Зыбкина. Нечего мне понимать, да и незачем.
Платон. Какую штуку-то гнет! Сами обманывать не умеют, так людей нанимают.
Зыбкина. Кого обманывать-то?
Платон. Старуху, Барабошеву старуху. Какую работу нашел, скажите!
Зыбкина. Да ты эту работу умеешь сделать?
Платон. Как не уметь, коли я этому учился.
Зыбкина. Деньги дадут за нее?
Платон. Полтораста посулил.
Зыбкина. Миллионщики мы?
Платон. Мы не миллионщики; но я, маменька, патриот.
Зыбкина. Изверг ты, вот что! (Утирает платком глаза.)
Платон. Об чем вы плачете? Вы должны хвалить меня, я вот последние часики продал.
Зыбкина. Зачем это?
Платон. Чтобы долг заплатить. (Достает деньги.) Вот, приложите к тем.
Зыбкина. Нет, оставь у себя, пригодятся. Без денег-то везде плохо.
Платон. Да ведь там не хватает.
Зыбкина. Чего не хватает?
Платон. Долг-то отдать; не все ведь.
Зыбкина. Да уж я раздумала платить-то. Совсем было ты меня с толку сбил; какую глупость сделать хотела! Как это разорить себя…

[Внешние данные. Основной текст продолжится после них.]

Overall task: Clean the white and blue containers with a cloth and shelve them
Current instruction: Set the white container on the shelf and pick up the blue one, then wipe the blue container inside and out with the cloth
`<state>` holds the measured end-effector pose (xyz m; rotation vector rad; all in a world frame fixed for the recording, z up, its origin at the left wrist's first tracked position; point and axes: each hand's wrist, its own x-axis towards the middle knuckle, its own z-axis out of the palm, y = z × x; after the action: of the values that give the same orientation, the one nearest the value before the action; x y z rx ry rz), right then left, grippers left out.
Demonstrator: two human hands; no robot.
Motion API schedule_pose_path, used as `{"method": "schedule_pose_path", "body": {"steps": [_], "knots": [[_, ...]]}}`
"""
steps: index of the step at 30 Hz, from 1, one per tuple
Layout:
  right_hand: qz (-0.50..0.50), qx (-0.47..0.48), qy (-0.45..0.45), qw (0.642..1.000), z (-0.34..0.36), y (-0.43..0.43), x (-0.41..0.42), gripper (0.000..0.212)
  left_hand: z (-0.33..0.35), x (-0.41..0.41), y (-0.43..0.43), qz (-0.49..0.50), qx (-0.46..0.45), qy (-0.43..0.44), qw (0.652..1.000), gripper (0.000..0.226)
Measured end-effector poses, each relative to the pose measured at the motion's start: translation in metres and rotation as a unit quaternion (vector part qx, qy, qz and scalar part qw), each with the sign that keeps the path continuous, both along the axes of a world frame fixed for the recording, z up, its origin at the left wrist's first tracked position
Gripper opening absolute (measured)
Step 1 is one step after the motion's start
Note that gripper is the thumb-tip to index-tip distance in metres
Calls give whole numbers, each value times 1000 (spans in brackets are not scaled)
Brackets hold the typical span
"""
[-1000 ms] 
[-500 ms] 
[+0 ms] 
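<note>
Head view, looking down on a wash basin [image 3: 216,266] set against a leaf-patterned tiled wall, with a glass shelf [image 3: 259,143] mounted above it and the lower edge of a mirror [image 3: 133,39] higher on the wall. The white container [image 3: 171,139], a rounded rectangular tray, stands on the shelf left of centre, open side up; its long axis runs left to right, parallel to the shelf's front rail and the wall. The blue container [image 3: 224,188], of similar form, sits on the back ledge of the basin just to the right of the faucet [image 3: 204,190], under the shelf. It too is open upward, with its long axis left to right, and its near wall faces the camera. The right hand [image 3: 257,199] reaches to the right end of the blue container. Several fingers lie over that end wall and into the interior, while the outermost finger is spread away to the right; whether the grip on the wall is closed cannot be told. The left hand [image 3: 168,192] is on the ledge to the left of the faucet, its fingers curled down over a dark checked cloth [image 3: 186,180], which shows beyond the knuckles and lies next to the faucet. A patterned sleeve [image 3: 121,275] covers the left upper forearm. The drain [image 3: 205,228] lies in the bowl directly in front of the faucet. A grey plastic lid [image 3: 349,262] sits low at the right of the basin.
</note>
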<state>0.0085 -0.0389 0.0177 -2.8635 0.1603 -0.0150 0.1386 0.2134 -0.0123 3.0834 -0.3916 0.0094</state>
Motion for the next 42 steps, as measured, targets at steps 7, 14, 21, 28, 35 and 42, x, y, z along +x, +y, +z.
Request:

Платон. Маменька, что вы, что вы!
Зыбкина. Хорошо еще, что нашлись умные люди, отсоветовали. Руки по локоть отрубить, кто трудовые-то отдает.
Платон. Маменька, маменька, да ведь меня в яму, в яму.
Зыбкина. Да, мой друг. Уж поплачу над тобой, да, нечего делать, благословлю тебя, да и отпущу. С благословением моим тебя отпущу, ты не беспокойся!
Платон. Маменька, да ведь с триумфом меня повезут, провожать в десяти экипажах будут, извозчиков наймут, процессию устроят, издеваться станут, только ведь им того и нужно.
Зыбкина. Что ж делать-то! Уж потерпи, пострадай!
Платон. Маменька, да ведь навещать будут, калачи возить – всё с насмешкой.
Зыбкина. Мяконький калачик с чаем разве дурно?
Платон. Ну, а после чаю-то, что мне там делать целый день? Батюшки мои! В преферанс я играть не умею. Чулки вязать только и остается.
Зыбкина. И то дело, друг мой, все-таки не сложа руки сидеть.
Платон (с жаром). Так готовьте мне ниток и иголок, больше готовьте, больше!
Зыбкина. Приготовлю, мой друг, много приготовлю.
Платон (садится, опуская голову). От вас-то я, маменька, не ожидал, – признаться сказать, никак не ожидал.
Зыбкина. Зато деньги будут целее, милый друг мой.
Платон. Всю жизнь я, маменька, сражаюсь с невежеством, только дома утешение и вижу, и вдруг, какой удар, в родной матери я то же самое нахожу.
Зыбкина. Что то же самое? Невежество-то? Брани мать-то, брани!
Платон. Как я, маменька, смею вас бранить! Я не такой сын. А только ведь оно самое и есть.
Зыбкина. Обижай, обижай! Вот посидишь в яме-то, так авось поумнее будешь.
Платон. Что ж мне делать-то? Кругом меня необразование, обошло оно меня со всех сторон, одолевает меня, одолевает. Ах! Пойду брошусь, утоплюся.
Зыбкина. Не бросишься.
Платон. Конечно, не брошусь, потому – это глупо. А я вот что, вот что. (Садится к столу, вынимает бумагу и карандаш.)
Зыбкина. Это что еще?
Платон. Стихи буду писать. В таком огорчении всегда так делают образованные люди.